You can use projections in nearly all examples of near real-time complex event processing. There are a large number of problems that fit into this category from monitoring of temperature sensors, to reacting to changes in the stock market.

It's important to remember the types of problems that projections help to solve. Many problems are not a good fit for projections and are better served by hosting another read model populated by a catchup subscription. See the clients documentation for more information on catchup subscriptions.

Continuous querying

Projections support the concept of continuous queries.

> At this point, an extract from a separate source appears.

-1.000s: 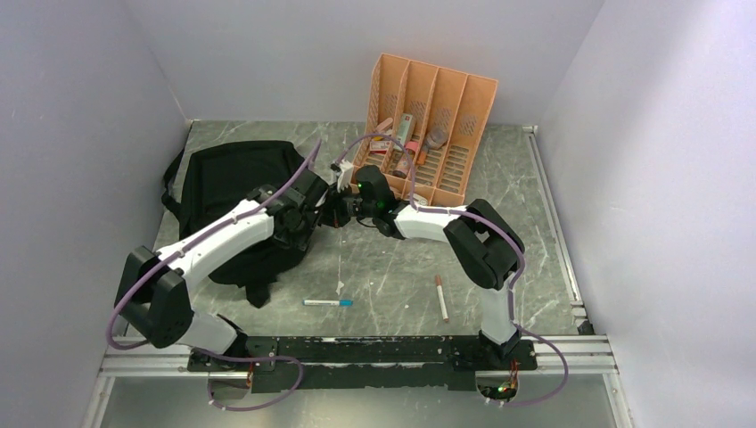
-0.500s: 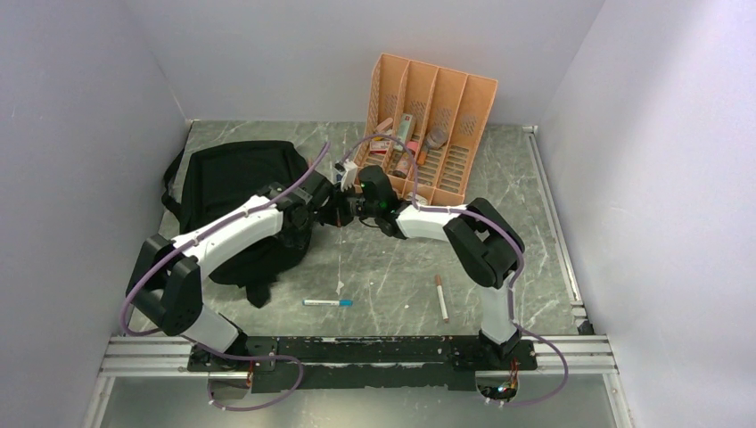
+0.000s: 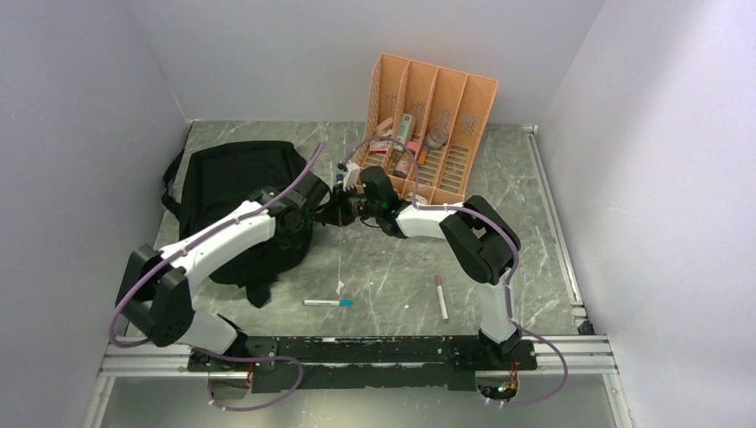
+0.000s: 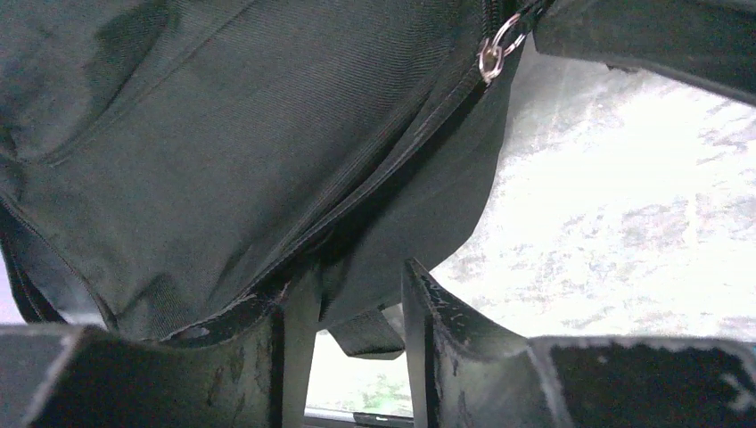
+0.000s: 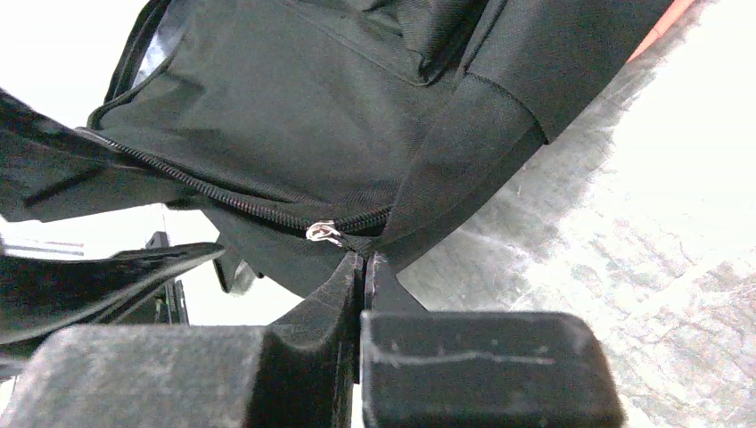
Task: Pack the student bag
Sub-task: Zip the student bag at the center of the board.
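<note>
Top view: the student bag lies flat on the left rear part of the grey marbled table, close to the left wall, straps trailing off its left and near edges. Left arm reaches from its base across the bag's near right corner. The left gripper and the right gripper meet nose to nose at the bag's right edge, just in front of the orange slotted organizer, which holds several small items. Jaw state unreadable from here. A blue pen and a brown pen lie on the bare table between the arms, well apart from the bag. Left wrist view: black fabric fills the upper left, with a zip line running diagonally to a metal zip puller at top right. The left fingers stand apart, light showing through the gap; a fold of the bag's lower edge dips toward that gap, the left-hand finger touching fabric. Cannot tell whether the fold is pinched. Right wrist view: the right fingers are pressed together, tips nipped onto the bag's edge just below and beside the puller, at the end of the zip line. A wide black strap runs off to the upper right, with pale table beyond.
</note>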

When running a projection you can choose whether the query should run and give you all results present, or whether the query should continue running into the future finding new results as they happen and updating its result set.

In the medical example above the doctor could leave the query running to be notified of any new patients that meet the criteria. The output of all queries is a stream, you can listen to this stream like any other stream.

Types of projections

There are two types of projections in EventStoreDB:

Built in (system) projections
User-defined JavaScript projections which you create via the API or the admin UI

Performance impact

Keep in mind that all projections emit events as a reaction to events that they process. We call this effect write amplification because emitting new events or link events creates additional load on the server IO.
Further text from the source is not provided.